Problem to solve: Copy out exactly the lines below that run from the one holding "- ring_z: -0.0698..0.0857" to the one holding "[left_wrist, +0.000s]", keeping both of those lines and no others.

Input data:
•••••

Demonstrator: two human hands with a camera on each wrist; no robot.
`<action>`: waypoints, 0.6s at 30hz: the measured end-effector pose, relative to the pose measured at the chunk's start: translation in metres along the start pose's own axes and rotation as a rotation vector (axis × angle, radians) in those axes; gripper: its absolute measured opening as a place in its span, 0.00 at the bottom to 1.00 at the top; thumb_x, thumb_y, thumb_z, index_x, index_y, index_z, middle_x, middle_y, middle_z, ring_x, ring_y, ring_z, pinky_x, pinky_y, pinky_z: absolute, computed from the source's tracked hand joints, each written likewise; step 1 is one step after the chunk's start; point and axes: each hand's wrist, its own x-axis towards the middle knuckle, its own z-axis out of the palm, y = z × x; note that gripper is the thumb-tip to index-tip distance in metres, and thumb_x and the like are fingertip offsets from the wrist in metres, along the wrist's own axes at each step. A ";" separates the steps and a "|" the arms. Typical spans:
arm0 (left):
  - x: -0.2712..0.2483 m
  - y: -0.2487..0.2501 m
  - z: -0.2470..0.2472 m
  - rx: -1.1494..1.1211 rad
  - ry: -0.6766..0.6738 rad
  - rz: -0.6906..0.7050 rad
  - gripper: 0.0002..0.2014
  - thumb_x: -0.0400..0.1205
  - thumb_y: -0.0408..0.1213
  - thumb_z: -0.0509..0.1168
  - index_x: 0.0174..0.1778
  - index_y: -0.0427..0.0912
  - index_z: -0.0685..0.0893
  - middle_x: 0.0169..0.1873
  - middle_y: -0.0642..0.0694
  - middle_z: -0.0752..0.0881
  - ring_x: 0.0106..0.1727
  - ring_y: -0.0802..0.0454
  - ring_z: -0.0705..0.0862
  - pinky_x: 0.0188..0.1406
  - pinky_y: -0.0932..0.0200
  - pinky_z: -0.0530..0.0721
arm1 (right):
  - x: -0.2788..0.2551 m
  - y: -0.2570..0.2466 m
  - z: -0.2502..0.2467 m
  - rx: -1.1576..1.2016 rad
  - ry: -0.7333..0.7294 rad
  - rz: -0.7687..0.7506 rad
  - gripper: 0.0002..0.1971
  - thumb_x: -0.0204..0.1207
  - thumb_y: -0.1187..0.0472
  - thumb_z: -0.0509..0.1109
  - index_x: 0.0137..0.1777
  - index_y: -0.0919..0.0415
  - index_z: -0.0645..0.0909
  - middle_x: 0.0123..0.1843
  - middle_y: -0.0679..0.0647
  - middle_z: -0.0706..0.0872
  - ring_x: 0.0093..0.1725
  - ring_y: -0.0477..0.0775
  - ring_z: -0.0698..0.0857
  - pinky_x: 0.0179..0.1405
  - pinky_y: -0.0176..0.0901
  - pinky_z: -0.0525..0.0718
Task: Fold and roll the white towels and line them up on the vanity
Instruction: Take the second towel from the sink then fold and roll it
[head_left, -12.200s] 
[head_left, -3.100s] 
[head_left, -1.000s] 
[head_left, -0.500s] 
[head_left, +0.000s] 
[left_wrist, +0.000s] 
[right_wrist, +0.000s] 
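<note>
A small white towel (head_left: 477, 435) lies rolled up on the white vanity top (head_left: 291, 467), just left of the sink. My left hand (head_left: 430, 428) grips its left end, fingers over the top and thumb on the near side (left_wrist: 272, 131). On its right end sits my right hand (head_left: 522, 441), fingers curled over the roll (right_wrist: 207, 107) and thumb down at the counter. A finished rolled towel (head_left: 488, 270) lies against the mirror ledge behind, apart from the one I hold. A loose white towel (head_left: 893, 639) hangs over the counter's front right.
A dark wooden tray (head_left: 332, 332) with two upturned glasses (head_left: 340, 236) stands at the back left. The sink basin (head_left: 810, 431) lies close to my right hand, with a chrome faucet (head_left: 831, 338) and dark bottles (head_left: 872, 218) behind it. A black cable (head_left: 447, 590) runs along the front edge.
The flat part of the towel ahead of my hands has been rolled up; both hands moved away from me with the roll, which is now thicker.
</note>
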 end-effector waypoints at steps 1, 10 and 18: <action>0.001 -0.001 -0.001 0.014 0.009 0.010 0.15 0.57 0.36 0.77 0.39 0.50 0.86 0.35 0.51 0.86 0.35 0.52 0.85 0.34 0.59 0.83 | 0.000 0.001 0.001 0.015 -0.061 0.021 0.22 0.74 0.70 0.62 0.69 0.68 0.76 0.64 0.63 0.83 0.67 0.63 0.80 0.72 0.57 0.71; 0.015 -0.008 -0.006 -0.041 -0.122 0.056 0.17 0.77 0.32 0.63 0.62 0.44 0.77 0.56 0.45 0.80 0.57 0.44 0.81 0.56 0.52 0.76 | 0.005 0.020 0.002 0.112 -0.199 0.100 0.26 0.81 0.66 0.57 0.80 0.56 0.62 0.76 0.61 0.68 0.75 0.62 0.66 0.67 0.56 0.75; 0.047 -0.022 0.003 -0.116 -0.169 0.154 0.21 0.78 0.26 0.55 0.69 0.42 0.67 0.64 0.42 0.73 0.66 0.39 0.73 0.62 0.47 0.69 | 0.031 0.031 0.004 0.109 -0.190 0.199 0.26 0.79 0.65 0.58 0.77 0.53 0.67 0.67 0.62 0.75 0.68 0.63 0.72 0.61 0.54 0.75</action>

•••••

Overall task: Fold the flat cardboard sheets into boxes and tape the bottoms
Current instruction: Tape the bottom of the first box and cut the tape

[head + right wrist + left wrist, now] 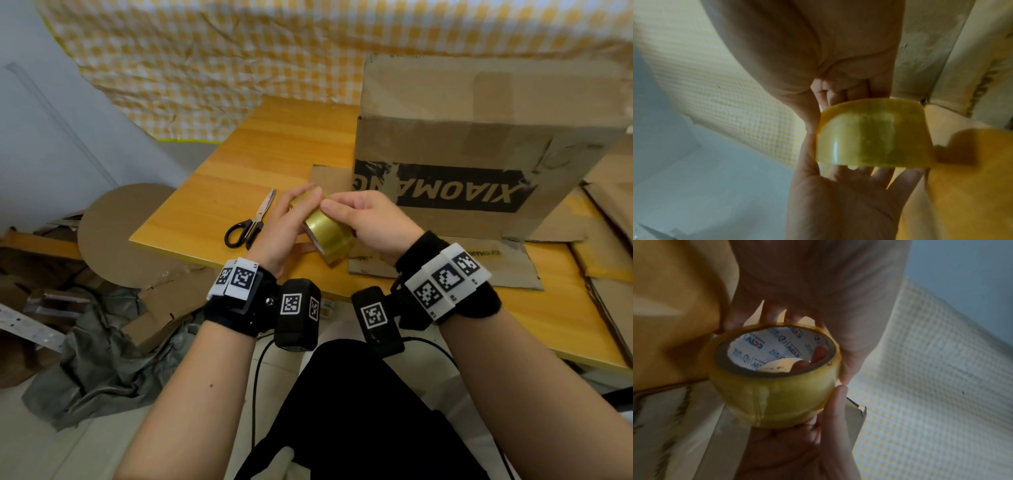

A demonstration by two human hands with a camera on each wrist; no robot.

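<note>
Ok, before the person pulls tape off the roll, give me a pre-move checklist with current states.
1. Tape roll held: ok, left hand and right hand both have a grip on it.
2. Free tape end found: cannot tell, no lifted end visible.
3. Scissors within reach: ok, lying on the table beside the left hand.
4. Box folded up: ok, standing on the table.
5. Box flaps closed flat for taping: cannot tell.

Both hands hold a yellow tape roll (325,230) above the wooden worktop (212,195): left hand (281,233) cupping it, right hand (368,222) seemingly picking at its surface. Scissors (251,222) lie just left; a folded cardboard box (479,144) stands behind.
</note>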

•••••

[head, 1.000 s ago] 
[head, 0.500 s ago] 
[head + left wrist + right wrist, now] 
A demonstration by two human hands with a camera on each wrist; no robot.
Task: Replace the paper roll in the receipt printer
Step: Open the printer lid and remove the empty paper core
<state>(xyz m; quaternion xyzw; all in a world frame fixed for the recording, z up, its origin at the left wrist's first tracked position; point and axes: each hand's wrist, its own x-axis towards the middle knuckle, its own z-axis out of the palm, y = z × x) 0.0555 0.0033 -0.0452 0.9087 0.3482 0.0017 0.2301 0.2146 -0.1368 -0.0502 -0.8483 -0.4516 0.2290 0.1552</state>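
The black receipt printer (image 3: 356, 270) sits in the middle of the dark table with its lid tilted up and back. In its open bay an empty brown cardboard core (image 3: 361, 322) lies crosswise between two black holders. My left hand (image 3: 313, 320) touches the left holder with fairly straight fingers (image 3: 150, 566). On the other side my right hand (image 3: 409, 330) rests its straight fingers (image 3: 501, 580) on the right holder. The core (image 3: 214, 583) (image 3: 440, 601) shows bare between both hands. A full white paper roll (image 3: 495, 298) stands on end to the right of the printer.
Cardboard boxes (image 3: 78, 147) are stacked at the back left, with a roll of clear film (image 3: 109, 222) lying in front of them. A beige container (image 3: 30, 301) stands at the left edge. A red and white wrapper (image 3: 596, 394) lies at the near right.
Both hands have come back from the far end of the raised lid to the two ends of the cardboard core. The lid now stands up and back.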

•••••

Response to the task:
  - ring_z: -0.0698..0.0857
  - pinky_x: 0.0179..0.1405
  - pinky_y: -0.0176..0.0901
  - pinky_z: -0.0525..0.0718
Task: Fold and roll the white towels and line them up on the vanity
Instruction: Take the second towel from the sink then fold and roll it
[head_left, -12.200s] 
[head_left, -3.100s] 
[head_left, -1.000s] 
[head_left, -0.500s] 
[head_left, +0.000s] 
[left_wrist, +0.000s] 

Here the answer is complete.